Otros álbumes que últimamente se han visto por la lista son ‘Licensed to III’ de Beastie Boys, ‘The Very Best Of The Beach Boys’, ‘Achtung Baby’ de U2, ‘The Greatest Hits’ de Whitney o ‘The Greatest Hits’ de Fleetwood Mac, todos ellos a precio de risa. Algo parecido sucede en España, donde ’30 años de reinado’ de Alaska ha vuelto a la lista desde que vale 4,99 euros en iTunes (esta semana top 21). Igualmente, en Amazon.es es habitual encontrar CD’s a 4,95 o poco más, como es el caso de algunos lanzamientos de Metallica, Arcade Fire o Paul Simon.
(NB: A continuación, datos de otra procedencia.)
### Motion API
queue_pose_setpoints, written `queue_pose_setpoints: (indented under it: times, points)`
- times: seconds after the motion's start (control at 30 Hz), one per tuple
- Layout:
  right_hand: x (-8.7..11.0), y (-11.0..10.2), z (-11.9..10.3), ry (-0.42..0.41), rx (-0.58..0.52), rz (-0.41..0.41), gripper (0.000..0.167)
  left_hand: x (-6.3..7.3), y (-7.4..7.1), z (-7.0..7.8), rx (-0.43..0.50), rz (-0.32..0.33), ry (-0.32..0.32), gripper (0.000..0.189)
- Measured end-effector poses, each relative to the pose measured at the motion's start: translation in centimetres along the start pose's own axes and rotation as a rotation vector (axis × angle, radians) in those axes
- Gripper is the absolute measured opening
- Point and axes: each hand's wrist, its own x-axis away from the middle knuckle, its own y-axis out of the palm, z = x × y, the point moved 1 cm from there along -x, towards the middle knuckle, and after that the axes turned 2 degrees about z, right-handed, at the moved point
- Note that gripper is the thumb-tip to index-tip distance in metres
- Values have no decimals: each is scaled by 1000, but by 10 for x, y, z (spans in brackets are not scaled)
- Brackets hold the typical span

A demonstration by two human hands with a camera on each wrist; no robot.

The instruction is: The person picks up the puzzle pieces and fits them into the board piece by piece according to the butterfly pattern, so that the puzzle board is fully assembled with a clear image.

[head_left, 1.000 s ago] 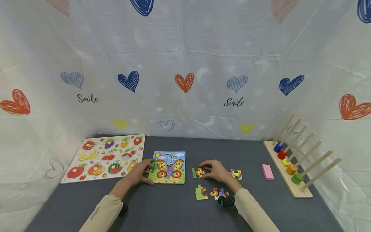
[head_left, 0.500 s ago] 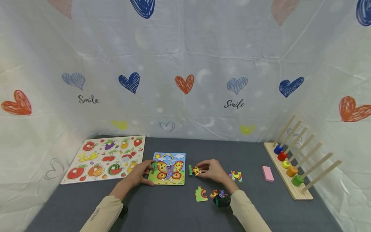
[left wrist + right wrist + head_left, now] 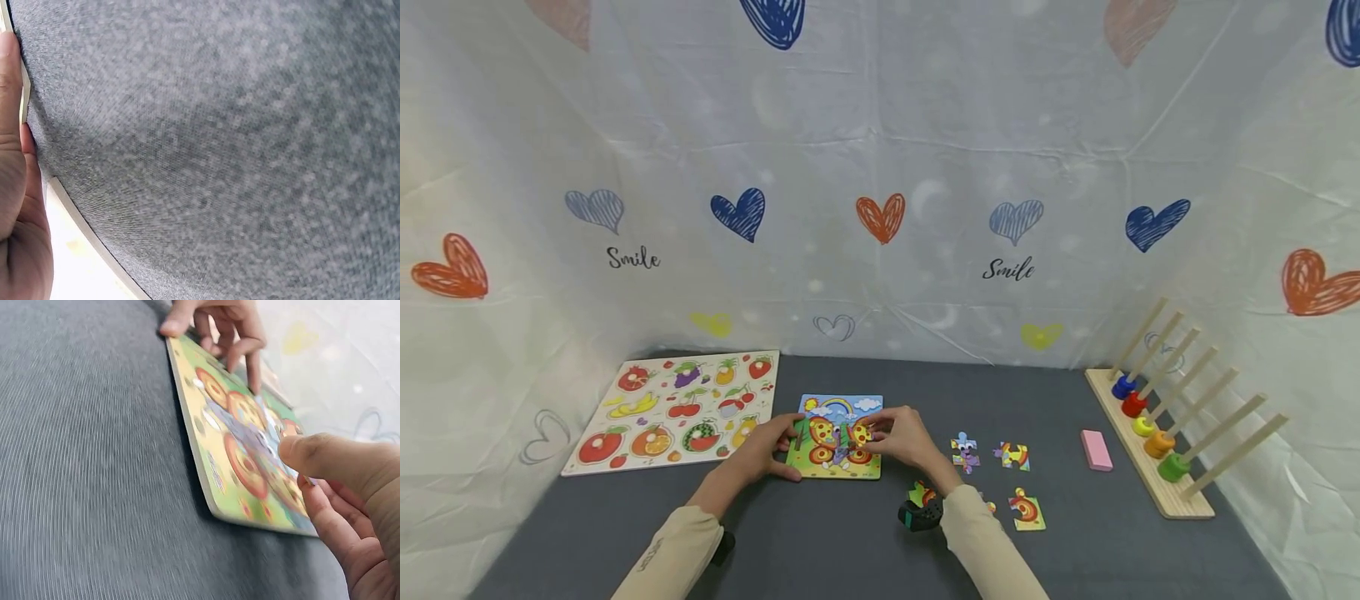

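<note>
A square butterfly puzzle board (image 3: 820,472) lies flat mid-table in the head view. My left hand (image 3: 763,450) holds its left edge, thumb at the near corner and fingers farther up; the right wrist view shows this grip too. Over the board's right half, my right hand (image 3: 904,435) pinches a jigsaw piece (image 3: 859,434) between thumb and fingers. In the right wrist view the piece is mostly hidden behind the fingertips. Loose jigsaw pieces lie to the right: a purple-and-blue one (image 3: 965,452), a yellow-and-red one (image 3: 1015,456), and a green-edged one (image 3: 1027,510).
Another piece (image 3: 919,493) is partly covered by the black right wrist device (image 3: 920,515). A fruit peg board (image 3: 658,457) stands at back left. On the right are a pink block (image 3: 1097,450) and a wooden peg rack (image 3: 1187,504) with coloured rings. A heart-printed curtain (image 3: 880,325) borders the table.
My right hand has lifted the jigsaw piece from the table and carried it left over the board, uncovering loose pieces on the right. The left hand has stayed at the board's edge.
</note>
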Motion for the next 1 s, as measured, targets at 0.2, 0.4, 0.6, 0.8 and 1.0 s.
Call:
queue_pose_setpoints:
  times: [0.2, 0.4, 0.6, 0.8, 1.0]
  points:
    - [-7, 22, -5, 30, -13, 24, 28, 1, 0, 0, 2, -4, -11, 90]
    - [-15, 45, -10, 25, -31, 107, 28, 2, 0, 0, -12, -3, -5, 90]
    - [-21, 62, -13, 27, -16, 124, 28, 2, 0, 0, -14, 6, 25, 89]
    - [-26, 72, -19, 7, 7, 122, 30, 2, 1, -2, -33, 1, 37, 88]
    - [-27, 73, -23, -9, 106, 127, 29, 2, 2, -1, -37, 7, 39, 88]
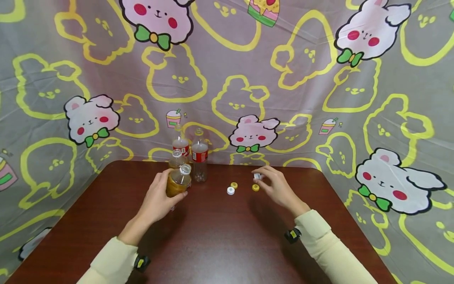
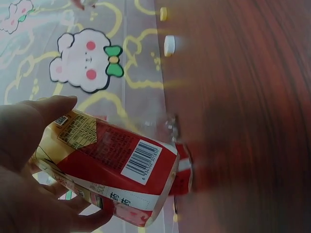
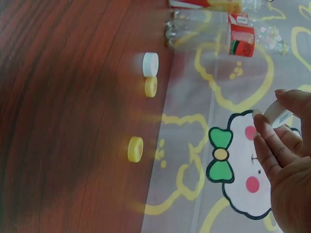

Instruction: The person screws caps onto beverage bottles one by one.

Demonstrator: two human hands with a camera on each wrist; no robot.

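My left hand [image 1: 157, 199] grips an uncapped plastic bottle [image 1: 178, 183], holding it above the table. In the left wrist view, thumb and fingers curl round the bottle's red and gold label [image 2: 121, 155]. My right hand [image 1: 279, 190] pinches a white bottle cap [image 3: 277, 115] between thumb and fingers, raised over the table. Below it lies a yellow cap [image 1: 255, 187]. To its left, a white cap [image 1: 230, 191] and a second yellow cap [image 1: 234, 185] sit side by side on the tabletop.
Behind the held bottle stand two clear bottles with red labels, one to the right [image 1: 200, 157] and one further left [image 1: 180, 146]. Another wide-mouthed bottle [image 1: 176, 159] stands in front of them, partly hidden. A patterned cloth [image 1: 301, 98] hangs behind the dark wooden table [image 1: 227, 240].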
Contra todo esto, es difícil que las novedades a precio «normal» puedan competir. En el mayor extremo encontramos el disco de Lana del Rey. ‘Born To Die‘ es el disco editado en 2012 más vendido en el mundo, pero para hacernos con su vinilo en Fnac tendríamos que pagar 37,99 euros (28,99 en El Corte Inglés). ¿Quién puede permitirse esta locura, además ahora que sabemos que habrá «Paradise version» para Navidad? Con este panorama, es normal que el público prefiera consumir discos viejos que nuevos, aunque igual no es sólo una cuestión de novedades contra series medias. El número 1 inamovible en España es ‘En acústico’ de Pablo Alborán, cuyo CD se vende más barato de lo habitual, a 10,99 (Fnac); mientras que el número 1 en Reino Unido, el disco de Pnau vs Elton John, se vende en oferta desde su primera semana en HMV: 6 libras.